Genial finde ich den inneren Klappentext des Buches. Wenn es nicht so zynisch wäre, wäre unser Leben so brillant. Die Krankenkassen werben für die Implantation von NINK und versprechen sorgenfreies Leben. Teilen Sie die Illusion?

Ich glaube, wir Menschen lassen uns gerne täuschen und verführen. Wir wollen Anerkennung, wir wollen gesehen werden, Teil von etwas sein. Ich glaube, dass wir Menschen eine Tendenz haben, solche Dinge zu glauben. Wir wollen das glauben. Auf der anderen Seite sind wir misstrauisch.
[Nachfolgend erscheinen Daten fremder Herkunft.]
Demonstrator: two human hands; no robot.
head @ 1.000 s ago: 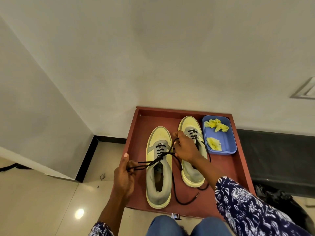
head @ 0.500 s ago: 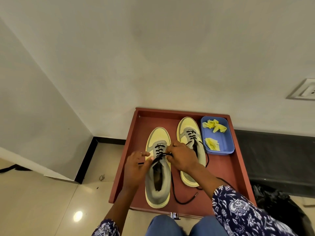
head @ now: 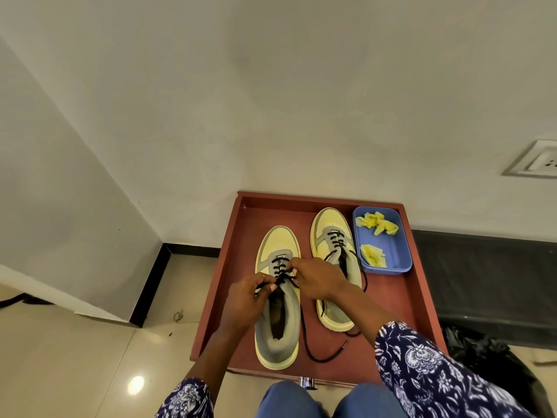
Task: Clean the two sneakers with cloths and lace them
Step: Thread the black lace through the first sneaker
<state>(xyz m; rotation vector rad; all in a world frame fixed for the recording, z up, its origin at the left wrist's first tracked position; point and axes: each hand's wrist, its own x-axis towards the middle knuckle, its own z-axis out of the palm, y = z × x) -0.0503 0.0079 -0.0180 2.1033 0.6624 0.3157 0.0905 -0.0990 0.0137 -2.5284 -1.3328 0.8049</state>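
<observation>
**Two hands on the shoelace**

Two yellow and grey shoes sit side by side in a red-brown tray (head: 422,297). Both hands are over the left shoe (head: 278,327), close together. The left hand (head: 245,300) pinches the black lace (head: 304,342) between thumb and fingers. The right hand (head: 316,280) pinches the lace too, just beside the left hand. One loose lace end lies on the tray between the shoes. The right shoe (head: 331,233) has its lace in as well. A blue tub (head: 401,251) sits in the tray's far right corner, touching the right shoe. Two crumpled yellow cloths (head: 376,223) lie inside it.
</observation>
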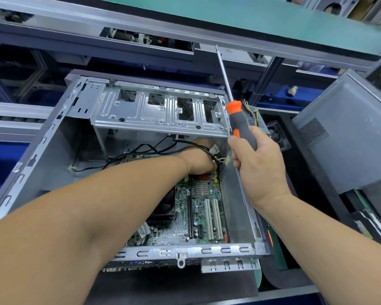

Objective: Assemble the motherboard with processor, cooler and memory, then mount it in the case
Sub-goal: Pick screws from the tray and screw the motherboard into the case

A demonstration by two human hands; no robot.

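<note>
The open metal case (42, 150) lies on the workbench (174, 287), its left wall running from the near left corner up toward the far left. Across its far end sits a silver drive cage (158, 111), stamped with ribs and punched with square cut-outs. The left forearm crosses the case from the near left edge toward the far right corner, and the left hand (198, 159) reaches under the near edge of the drive cage among black cables (154, 150); its fingers are hidden there, so I cannot tell whether they grip anything. Under the arm, the green motherboard (185, 216) lies flat on the case floor, filling the near right part. A black cooler (163, 208) sits on the board beside the forearm, mostly covered by it. To its right are a small finned silver heatsink (201, 189) and two white expansion slots (212, 219) running toward the near edge. The near rim of the case shows a row of slotted tabs.

Above the right wall of the case, the right hand (257, 166) wraps around the grey and orange handle of a screwdriver (238, 122), held upright with the long steel shaft pointing up and away, clear of the board. At the right edge of the workbench a grey side panel (348, 133) with a perforated vent patch leans at a tilt.
</note>
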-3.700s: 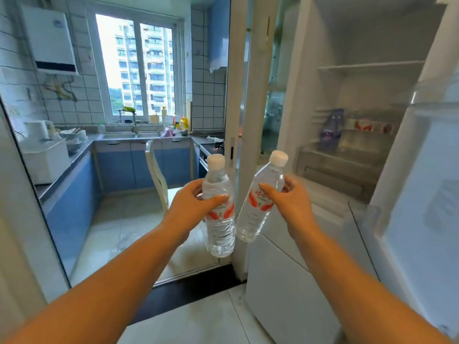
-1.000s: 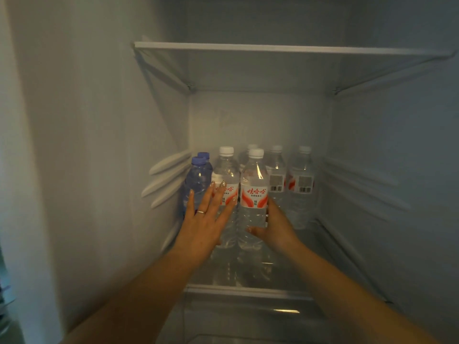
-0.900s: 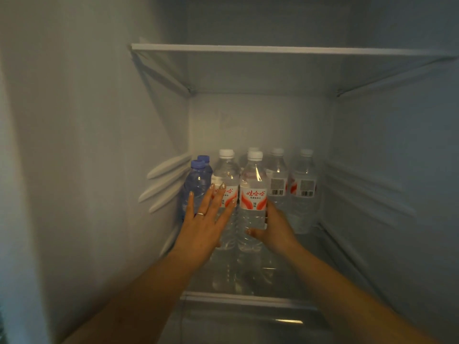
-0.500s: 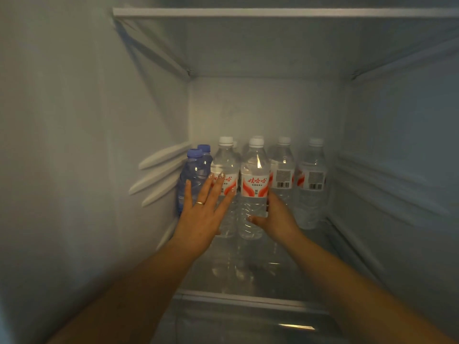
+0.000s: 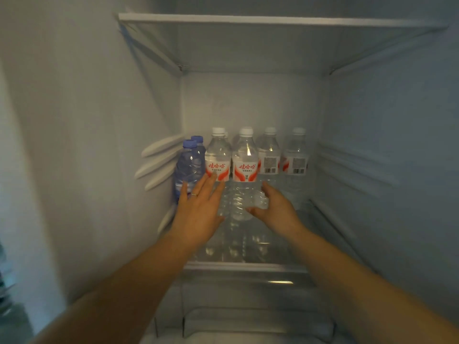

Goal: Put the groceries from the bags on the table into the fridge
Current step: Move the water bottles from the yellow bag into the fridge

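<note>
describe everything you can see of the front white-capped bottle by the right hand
The front bottle is clear ribbed plastic with a white screw cap and a white label with red swooshes and red characters. It looks full and sealed, and stands upright on the glass shelf, close beside a matching bottle on its left and ahead of two more. The right hand is open beside its lower body, thumb and fingers close to it; whether they touch is unclear.

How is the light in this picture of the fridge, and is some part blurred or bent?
Head view: dim, bluish light; a small glare spot on the front water bottle; the upper shelf edge bows from the wide lens; left hand slightly soft, bottle labels readable.
</note>
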### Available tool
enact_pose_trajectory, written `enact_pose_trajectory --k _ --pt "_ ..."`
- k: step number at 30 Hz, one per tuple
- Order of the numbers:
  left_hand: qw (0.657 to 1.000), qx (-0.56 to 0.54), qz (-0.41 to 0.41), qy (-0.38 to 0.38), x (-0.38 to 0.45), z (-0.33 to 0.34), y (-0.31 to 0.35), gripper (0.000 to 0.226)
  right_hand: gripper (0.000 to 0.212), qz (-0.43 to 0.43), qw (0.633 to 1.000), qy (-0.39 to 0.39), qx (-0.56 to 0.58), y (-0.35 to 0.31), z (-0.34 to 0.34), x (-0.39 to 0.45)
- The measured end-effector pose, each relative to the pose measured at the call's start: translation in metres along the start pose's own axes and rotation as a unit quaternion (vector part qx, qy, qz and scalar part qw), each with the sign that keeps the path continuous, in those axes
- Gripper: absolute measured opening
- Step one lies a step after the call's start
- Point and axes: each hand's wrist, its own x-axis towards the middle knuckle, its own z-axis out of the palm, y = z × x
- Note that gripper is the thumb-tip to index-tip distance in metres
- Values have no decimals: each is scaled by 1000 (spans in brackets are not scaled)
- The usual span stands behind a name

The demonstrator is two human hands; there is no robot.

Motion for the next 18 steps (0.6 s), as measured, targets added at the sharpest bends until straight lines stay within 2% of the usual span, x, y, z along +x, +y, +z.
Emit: enact_pose_trajectory --k 2,8,11,18 --pt "997 -71 6 18 -15 -9 3 83 64 -9 999 7 -37 -8 -12 -23" --pt "981 -175 60 64 -77 -30 15 66 75 -32 982 12 -187 -24 -34 -110" --pt "971 -221 84 40 -120 -42 26 63 74 -31 975 42 -217 -34 -34 -162" --pt "954 -235 175 -65 -241 -64 64 62 77 41 961 40 -270 -49 -21 -312"
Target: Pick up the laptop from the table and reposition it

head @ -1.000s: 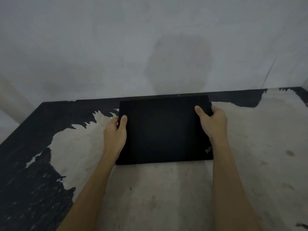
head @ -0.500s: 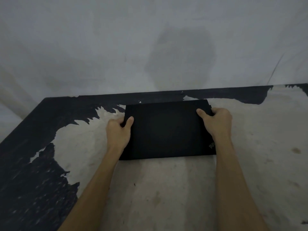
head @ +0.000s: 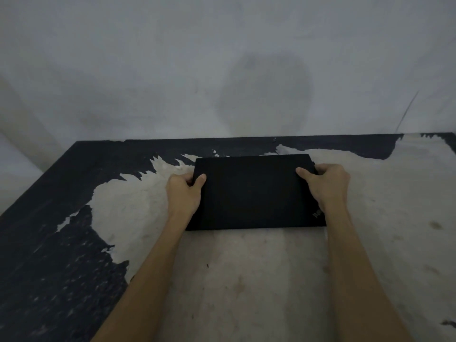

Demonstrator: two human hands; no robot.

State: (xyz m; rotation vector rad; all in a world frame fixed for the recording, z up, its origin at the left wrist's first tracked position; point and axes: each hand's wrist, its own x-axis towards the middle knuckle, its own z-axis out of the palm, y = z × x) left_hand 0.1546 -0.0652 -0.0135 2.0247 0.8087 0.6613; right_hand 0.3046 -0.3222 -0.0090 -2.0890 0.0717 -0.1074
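Observation:
A closed black laptop [head: 254,191] lies flat near the far middle of the worn table [head: 246,280], with a small logo at its near right corner. My left hand [head: 183,193] grips its left edge, thumb on the lid and fingers curled under. On the right edge sits my right hand [head: 325,185], thumb on top, fingers wrapped around the far right corner. Whether the laptop rests on the table or hovers just above it, I cannot tell.
The table has peeling black paint along its left side [head: 49,243] and back edge [head: 246,144], bare pale surface elsewhere. A grey wall [head: 222,70] rises straight behind the table's back edge.
The laptop, held in both hands, has shifted away from me toward the back of the table. Both grips look the same.

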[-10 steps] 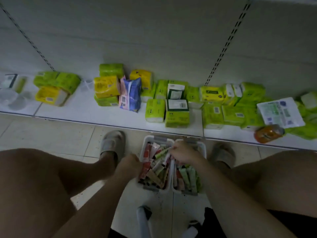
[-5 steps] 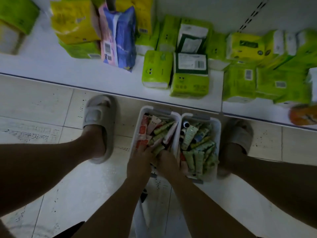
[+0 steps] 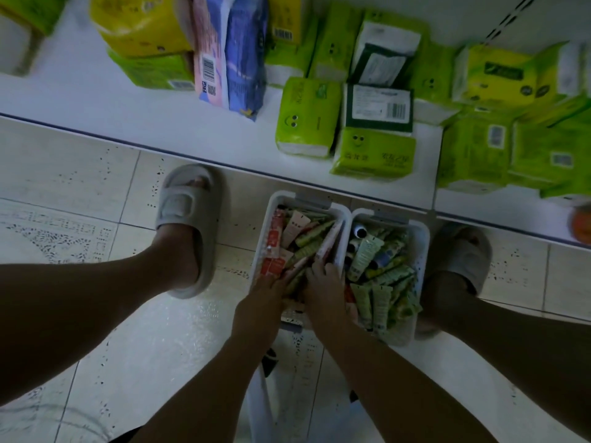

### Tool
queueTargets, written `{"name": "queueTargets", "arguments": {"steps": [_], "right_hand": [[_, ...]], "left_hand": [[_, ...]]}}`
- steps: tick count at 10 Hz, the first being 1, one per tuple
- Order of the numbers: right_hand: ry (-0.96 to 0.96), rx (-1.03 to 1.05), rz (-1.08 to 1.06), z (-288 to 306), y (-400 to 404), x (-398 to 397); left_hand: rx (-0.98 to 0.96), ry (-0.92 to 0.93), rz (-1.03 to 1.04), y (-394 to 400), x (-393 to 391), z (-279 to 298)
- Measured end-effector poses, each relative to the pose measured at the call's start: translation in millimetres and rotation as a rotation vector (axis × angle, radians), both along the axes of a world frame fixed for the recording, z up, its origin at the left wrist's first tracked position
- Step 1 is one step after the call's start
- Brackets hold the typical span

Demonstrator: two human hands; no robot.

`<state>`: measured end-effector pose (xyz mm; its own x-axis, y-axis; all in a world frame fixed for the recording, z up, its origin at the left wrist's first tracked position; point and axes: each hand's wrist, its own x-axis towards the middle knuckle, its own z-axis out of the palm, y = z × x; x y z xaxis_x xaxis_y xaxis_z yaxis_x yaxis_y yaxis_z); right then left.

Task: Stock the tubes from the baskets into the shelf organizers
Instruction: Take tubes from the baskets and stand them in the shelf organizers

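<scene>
From the head camera, two white baskets sit side by side on the tiled floor (image 3: pixel 96 219), just in front of the low white shelf (image 3: pixel 96 100), between the person's feet in grey slippers. The left basket (image 3: pixel 275 203) holds red, pink and green tubes (image 3: pixel 307 244) heaped across each other; the right basket (image 3: pixel 422 238) holds mostly pale green tubes (image 3: pixel 364 257), with a few dark caps showing at its far end. Both hands are down in the near end of the left basket. The left hand (image 3: pixel 262 302) lies over the near left corner, fingers reaching onto the red tubes; whether they grip anything I cannot tell, since the fingertips are buried among the tubes. The right hand (image 3: pixel 326 286) lies just beside it, against the wall shared with the right basket, its fingers curled down onto a pink-and-white tube (image 3: pixel 329 244); a firm hold cannot be made out. On the shelf stand green tissue packs (image 3: pixel 307 116), yellow packs (image 3: pixel 144 24) and a blue-and-pink pack (image 3: pixel 236 52). An orange thing (image 3: pixel 582 225) shows at the right edge, blurred. No organizers show in this view.
</scene>
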<state>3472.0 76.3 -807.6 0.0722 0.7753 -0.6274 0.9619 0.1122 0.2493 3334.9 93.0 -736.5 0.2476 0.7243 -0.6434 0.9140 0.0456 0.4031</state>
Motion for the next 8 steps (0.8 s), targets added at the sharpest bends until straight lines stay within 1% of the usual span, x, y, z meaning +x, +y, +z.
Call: {"name": "queueTargets", "arguments": {"steps": [1, 2, 3, 4, 5, 6, 7, 8], "right_hand": [[0.143, -0.318, -0.087, 30, -13, 1], [0.084, 0.016, -0.042, 41, -3, -2], [0.265, 0.093, 0.095, 69, 14, 9], [0.514, -0.040, -0.169, 99, 30, 30], [0.799, -0.067, -0.546, 129, 42, 52], [0.984, 0.075, -0.690, 176, 44, 66], [1.184, 0.197, -0.814, 221, 40, 73], [1.264, 0.256, -0.925, 253, 39, 78]], "left_hand": [[0.064, -0.019, 0.118, 2, 1, 13], [0.039, -0.183, 0.309, 10, 6, 25], [-0.046, -0.365, 0.503, 19, 13, 35], [-0.101, -0.462, 0.632, 32, 12, 58], [-0.159, -0.590, 0.707, 54, 2, 80], [-0.191, -0.762, 0.785, 75, -6, 111], [-0.182, -0.869, 0.829, 92, -11, 145], [-0.185, -0.988, 0.827, 110, -15, 181]]}}
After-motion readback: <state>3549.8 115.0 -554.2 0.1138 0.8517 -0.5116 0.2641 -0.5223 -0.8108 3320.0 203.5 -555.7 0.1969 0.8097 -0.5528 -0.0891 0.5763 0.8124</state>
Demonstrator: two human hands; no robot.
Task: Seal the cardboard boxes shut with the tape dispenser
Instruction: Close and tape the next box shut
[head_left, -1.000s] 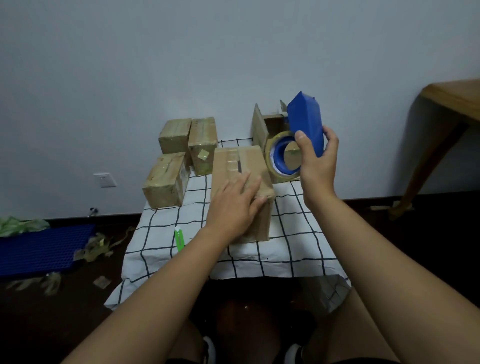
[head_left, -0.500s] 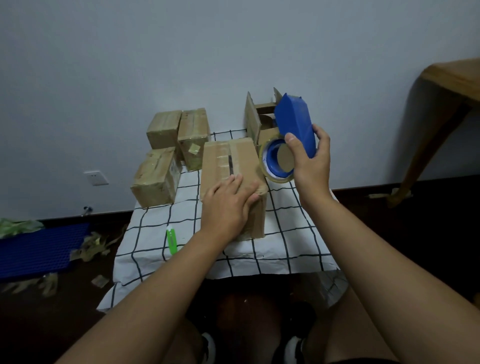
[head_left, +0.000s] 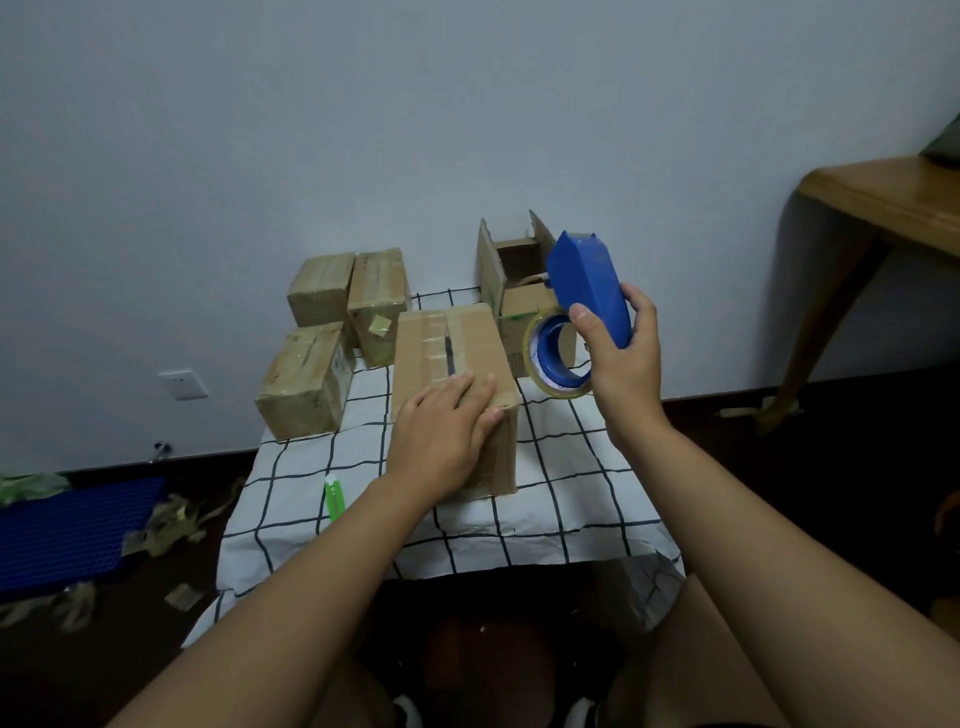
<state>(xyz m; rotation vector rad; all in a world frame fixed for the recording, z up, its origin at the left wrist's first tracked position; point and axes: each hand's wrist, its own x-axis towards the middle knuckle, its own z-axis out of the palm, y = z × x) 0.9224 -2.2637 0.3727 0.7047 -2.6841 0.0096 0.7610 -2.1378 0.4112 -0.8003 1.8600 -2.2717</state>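
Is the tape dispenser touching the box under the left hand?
Apart. The head view shows the tape dispenser held up by the right hand, with checked cloth visible between its roll and the box.

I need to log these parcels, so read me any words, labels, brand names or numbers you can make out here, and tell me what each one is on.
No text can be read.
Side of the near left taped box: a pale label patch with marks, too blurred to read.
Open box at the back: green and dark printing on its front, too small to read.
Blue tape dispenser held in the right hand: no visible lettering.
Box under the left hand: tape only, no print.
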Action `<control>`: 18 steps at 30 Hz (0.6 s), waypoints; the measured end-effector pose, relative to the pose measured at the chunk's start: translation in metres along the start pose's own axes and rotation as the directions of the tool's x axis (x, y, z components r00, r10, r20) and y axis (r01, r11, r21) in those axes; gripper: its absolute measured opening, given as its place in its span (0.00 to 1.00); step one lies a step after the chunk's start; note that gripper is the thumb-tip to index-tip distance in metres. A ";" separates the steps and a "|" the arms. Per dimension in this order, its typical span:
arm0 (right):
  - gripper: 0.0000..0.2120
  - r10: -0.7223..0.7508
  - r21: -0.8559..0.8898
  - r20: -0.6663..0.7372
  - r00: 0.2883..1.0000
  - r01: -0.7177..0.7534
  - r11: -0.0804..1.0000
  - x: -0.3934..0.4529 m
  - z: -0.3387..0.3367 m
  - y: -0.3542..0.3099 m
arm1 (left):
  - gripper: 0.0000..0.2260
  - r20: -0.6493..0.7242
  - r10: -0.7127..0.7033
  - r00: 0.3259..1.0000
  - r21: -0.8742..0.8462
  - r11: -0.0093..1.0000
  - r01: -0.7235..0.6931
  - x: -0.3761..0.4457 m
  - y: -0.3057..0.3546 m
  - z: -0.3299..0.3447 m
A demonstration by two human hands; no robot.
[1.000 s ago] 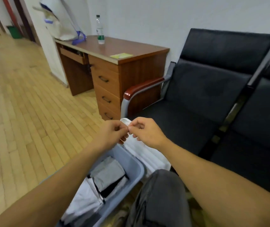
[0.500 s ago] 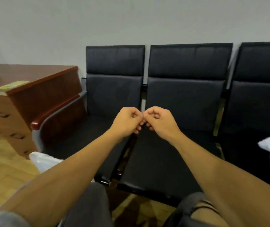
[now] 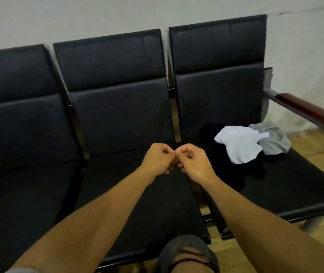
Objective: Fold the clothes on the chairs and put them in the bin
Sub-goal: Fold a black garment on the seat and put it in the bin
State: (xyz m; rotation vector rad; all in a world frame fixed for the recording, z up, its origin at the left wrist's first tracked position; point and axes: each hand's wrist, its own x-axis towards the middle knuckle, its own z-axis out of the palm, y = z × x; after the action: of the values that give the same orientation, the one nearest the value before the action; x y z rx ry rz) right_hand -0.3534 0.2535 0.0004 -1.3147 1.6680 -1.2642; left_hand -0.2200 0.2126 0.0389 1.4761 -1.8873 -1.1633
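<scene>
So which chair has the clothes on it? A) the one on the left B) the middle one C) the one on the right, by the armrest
C: the white garment, grey garment and black garment all lie on the right-hand seat, next to the wooden armrest.

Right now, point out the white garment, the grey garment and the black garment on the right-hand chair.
white garment (image 3: 238,143), head view, middle of the crumpled white cloth.
grey garment (image 3: 273,141), head view, centre of the grey bundle by the armrest.
black garment (image 3: 230,174), head view, dark cloth spread below the white one.
</scene>
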 end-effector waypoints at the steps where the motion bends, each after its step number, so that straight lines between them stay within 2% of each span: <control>1: 0.05 0.036 -0.031 -0.017 0.999 -0.037 0.999 0.008 -0.012 0.020 | 0.07 0.043 -0.013 0.999 0.003 1.000 0.012 0.014 -0.001 0.020; 4: 0.04 0.127 -0.163 -0.120 0.985 -0.145 0.976 0.021 -0.038 0.068 | 0.06 0.140 -0.044 0.989 -0.004 0.999 0.045 0.043 -0.009 0.064; 6: 0.03 0.234 -0.225 -0.206 0.950 -0.279 0.934 0.034 -0.060 0.106 | 0.06 0.192 -0.070 0.979 0.012 0.998 0.069 0.065 -0.015 0.096; 8: 0.11 0.322 -0.338 -0.249 0.913 -0.394 0.855 0.042 -0.076 0.139 | 0.06 0.229 -0.080 0.970 0.034 0.997 0.074 0.081 -0.022 0.119; 10: 0.22 0.423 -0.477 -0.188 0.886 -0.459 0.750 0.043 -0.082 0.168 | 0.06 0.264 -0.078 0.961 0.070 0.996 0.061 0.094 -0.030 0.139; 12: 0.27 0.489 -0.587 -0.127 0.863 -0.463 0.665 0.038 -0.079 0.189 | 0.05 0.294 -0.090 0.952 0.097 0.993 0.064 0.101 -0.040 0.153; 14: 0.23 0.417 -0.641 -0.163 0.894 -0.417 0.644 0.035 -0.074 0.201 | 0.06 0.322 -0.106 0.941 0.123 0.990 0.070 0.104 -0.048 0.161; 16: 0.15 0.341 -0.655 -0.215 0.915 -0.394 0.645 0.040 -0.070 0.208 | 0.06 0.347 -0.127 0.929 0.143 0.986 0.081 0.109 -0.059 0.167; 18: 0.10 0.322 -0.668 -0.228 0.919 -0.388 0.635 0.046 -0.068 0.210 | 0.07 0.356 -0.149 0.923 0.159 0.983 0.097 0.109 -0.068 0.167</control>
State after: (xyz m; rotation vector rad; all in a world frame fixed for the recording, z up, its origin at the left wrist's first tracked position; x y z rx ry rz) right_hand -0.4952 0.2343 -0.1736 -1.2246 2.4726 -0.4308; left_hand -0.3477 0.1608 -0.1201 1.5549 -2.1848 -1.4796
Ja, der Klappentext des Buchs ist ein Augenzwinkern.

Frau Freytag, Sie werden weiterschreiben. Und wie der Titel Ihres Romans MIND GAP ja schon darauf hinweist – Gib Acht! – warnen Sie uns vor düsteren Machenschaften. Umso neugieriger sind wir Leserinnen und Leser auf Ihr nächstes Buch „Vom Mond aus betrachtet, spielt das keine Rolle“. Vielen Dank für das Gespräch.